Research & Papers

ARRDE algorithm delivers robust optimization across 5 CEC benchmark suites

A new DE variant stays reliable across dimensions, landscapes, and evaluation budgets.

Deep Dive

A new paper on arXiv introduces the Adaptive Restart–Refine Differential Evolution (ARRDE) algorithm, aiming to solve a persistent problem in evolutionary computation: most optimization algorithms perform well only within narrow problem regimes and degrade when applied to others. ARRDE explicitly targets robustness across heterogeneous optimization scenarios—varying dimensionality, landscape structures, and evaluation budgets—making it attractive for practitioners who need a one-size-fits-all solver.

ARRDE's three core innovations drive its stability. First, an adaptive restart–refine strategy periodically resets or refines the population to escape local optima. Second, a nonlinear population-size reduction schedule scales down the population based on problem dimensionality, balancing exploration and exploitation. Third, a budget-aware initialization rule sets the initial population size based on the available evaluation budget, ensuring efficiency under limited resources. These mechanisms work together to maintain performance without manual tuning across different problems.

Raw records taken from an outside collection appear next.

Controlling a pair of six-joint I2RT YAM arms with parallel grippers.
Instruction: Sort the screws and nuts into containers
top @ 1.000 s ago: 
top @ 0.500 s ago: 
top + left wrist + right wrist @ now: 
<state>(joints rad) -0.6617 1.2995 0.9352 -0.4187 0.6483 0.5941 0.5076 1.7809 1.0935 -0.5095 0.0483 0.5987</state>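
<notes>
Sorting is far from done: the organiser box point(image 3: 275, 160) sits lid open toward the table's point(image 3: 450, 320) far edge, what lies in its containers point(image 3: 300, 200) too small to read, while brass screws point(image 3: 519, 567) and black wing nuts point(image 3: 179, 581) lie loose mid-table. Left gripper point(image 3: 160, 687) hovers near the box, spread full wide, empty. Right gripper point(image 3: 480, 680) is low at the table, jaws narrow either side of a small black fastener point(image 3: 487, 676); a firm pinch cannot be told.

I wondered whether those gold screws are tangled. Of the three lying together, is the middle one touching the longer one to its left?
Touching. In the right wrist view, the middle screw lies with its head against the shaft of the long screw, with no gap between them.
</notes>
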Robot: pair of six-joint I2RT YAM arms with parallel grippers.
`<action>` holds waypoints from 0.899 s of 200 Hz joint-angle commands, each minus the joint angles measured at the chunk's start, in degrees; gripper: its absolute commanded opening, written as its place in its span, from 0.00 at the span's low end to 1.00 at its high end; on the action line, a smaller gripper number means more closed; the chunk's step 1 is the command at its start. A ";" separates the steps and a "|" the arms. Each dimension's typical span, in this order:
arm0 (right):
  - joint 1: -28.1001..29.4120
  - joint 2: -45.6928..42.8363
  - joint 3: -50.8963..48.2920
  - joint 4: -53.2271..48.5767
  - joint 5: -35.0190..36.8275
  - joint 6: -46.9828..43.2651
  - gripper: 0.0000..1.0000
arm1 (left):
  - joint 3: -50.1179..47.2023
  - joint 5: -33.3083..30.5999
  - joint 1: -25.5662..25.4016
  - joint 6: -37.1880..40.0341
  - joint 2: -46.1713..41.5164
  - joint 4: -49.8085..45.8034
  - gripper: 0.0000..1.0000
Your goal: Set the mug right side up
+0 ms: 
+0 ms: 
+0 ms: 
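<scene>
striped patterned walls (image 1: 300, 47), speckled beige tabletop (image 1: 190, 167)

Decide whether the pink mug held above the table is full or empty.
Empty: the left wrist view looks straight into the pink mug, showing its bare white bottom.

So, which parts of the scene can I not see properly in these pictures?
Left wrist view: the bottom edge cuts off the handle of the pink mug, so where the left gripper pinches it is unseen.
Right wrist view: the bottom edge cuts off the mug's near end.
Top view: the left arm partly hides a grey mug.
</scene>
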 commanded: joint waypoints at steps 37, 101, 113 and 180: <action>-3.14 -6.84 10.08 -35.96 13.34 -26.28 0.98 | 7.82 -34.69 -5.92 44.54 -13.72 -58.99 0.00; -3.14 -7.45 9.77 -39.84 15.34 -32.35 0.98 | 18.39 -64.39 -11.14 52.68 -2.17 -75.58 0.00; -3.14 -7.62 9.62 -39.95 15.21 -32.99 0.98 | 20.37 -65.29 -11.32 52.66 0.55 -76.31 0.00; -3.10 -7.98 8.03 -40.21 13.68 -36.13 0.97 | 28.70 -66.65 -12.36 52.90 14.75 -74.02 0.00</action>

The authors conduct an unusually comprehensive evaluation on five benchmark suites: CEC2011, CEC2017, CEC2019, CEC2020, and CEC2022. These suites differ in dimensionality (from 10 to 100), landscape properties (unimodal, multimodal, hybrid, composite), and evaluation budgets. Since each suite uses different official metrics, the authors also propose a bounded accuracy-based scoring metric derived from relative error, enabling fair cross-suite comparison. ARRDE consistently ranks among the top performers, demonstrating one of the most stable aggregate profiles reported for a DE variant.

Key Points
  • ARRDE combines adaptive restart–refine, nonlinear population size reduction, and budget-aware initialization for cross-regime robustness.
  • Evaluated on five CEC benchmark suites (2011, 2017, 2019, 2020, 2022) spanning dimensions from 10 to 100 and diverse landscape types.
  • A new bounded accuracy-based scoring metric is introduced to enable unified performance comparison across suites with different official metrics.

Why It Matters

ARRDE provides a reliable, general-purpose optimizer that reduces the need for algorithm selection and tuning across diverse real-world problems.